Write out the data exactly, please, and omit the pictures.

## PROVIDED DATA
-- Opening Marker --
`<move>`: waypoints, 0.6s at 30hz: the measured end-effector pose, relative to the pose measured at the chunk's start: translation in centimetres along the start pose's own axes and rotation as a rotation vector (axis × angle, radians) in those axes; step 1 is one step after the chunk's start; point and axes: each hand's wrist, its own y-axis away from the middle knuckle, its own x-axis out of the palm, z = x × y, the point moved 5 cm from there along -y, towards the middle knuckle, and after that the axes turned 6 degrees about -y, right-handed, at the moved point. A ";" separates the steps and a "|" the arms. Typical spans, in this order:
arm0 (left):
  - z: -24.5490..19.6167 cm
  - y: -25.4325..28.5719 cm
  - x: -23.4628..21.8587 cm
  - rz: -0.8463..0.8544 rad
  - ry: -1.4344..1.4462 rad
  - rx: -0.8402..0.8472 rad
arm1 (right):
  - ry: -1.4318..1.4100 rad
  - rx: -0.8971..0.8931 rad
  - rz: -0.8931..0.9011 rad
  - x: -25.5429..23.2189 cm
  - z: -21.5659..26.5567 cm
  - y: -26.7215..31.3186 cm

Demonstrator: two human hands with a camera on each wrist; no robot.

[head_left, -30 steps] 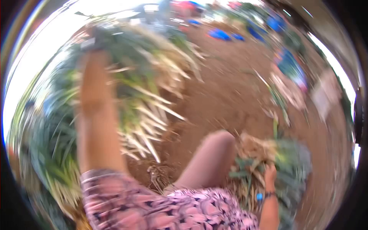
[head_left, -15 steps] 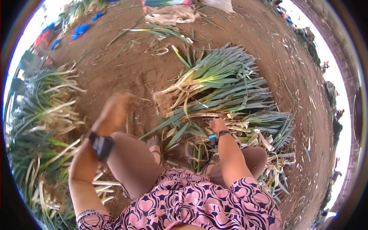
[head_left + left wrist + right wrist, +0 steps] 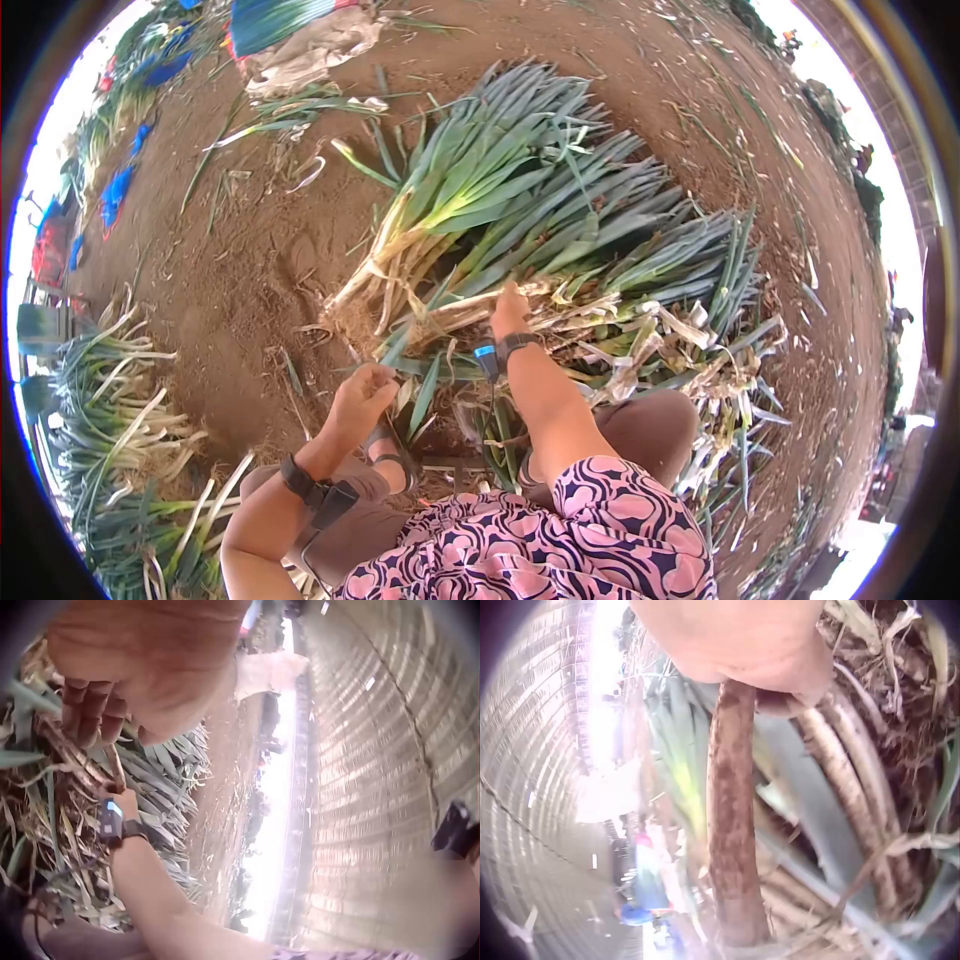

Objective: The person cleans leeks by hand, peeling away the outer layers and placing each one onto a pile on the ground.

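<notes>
One leek stalk (image 3: 731,847), muddy only in the right wrist view, is grasped by the right hand (image 3: 508,312); left hand (image 3: 362,395), beside the leek pile (image 3: 520,220), curls on dry leaves (image 3: 71,761).

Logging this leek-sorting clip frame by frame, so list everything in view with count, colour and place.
Leek pile: one large heap, green leaves and pale stalks, on the ground ahead.
Leek stalk: one, soil-stained, gripped by the right hand.
Sorted leeks: one heap, white and green, far left.
Dirt ground: brown, all round.
Sack: one, pale, top left.
Sandals: dark, on the feet.
Left hand: fingers curled round leaf scraps near the roots.
Right hand: on the pile's stalks.
</notes>
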 end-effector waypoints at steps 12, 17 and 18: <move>-10.0 2.4 -2.2 -0.505 -1.593 0.510 | -0.593 0.423 1.027 2.1 -0.6 27.4; -11.0 13.8 -8.6 -0.626 -1.485 0.528 | -0.826 0.614 1.108 3.7 -1.5 30.2; -10.4 15.3 -10.1 -0.732 -1.403 0.531 | -0.799 0.575 1.152 3.9 -1.4 32.2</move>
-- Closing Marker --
## WRITTEN SOLUTION
`<move>`: waypoints, 0.6s at 30hz: the measured end-effector pose, relative to the pose measured at the chunk's start: translation in centimetres along the start pose's own axes and rotation as a rotation vector (axis × angle, radians) in those axes; step 1 is one step after the chunk's start; point and axes: each hand's wrist, its own y-axis away from the middle knuckle, its own x-axis out of the palm, z = x × y, the point moved 5 cm from there along -y, towards the middle knuckle, and after that the axes turned 6 degrees about -y, right-handed, at the moved point. A ";" separates the steps and a "|" the arms. Typical spans, in this order:
arm0 (left):
  - z: -24.5490..19.6167 cm
  - y: -25.4325..28.5719 cm
  - x: -23.4628..21.8587 cm
  - rz: -0.8463..0.8544 rad
  - ry: -1.4344..1.4462 rad
  - rx: -0.8402..0.8472 rad
arm1 (right):
  - ry: -1.4318..1.4100 rad
  - rx: -0.8971..0.8931 rad
  - rz: -0.8931..0.9011 rad
  - x: -25.5429..23.2189 cm
  - z: -21.5659..26.5567 cm
  - y: -26.7215..31.3186 cm

Demonstrator: two human hands with a camera on each wrist; no robot.

[head_left, -30 steps] 
[head_left, -15 steps] 
[head_left + left wrist + right wrist, +0 steps] 

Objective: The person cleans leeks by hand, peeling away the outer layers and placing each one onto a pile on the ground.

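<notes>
One leek stalk (image 3: 731,847), muddy only in the right wrist view, is grasped by the right hand (image 3: 508,312); left hand (image 3: 362,395), beside the leek pile (image 3: 520,220), curls on dry leaves (image 3: 71,761).

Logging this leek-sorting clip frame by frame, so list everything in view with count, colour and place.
Leek pile: one large heap, green leaves and pale stalks, on the ground ahead.
Leek stalk: one, soil-stained, gripped by the right hand.
Sorted leeks: one heap, white and green, far left.
Dirt ground: brown, all round.
Sack: one, pale, top left.
Sandals: dark, on the feet.
Left hand: fingers curled round leaf scraps near the roots.
Right hand: on the pile's stalks.
</notes>
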 end-effector waypoints at steps 12, 17 and 18: <move>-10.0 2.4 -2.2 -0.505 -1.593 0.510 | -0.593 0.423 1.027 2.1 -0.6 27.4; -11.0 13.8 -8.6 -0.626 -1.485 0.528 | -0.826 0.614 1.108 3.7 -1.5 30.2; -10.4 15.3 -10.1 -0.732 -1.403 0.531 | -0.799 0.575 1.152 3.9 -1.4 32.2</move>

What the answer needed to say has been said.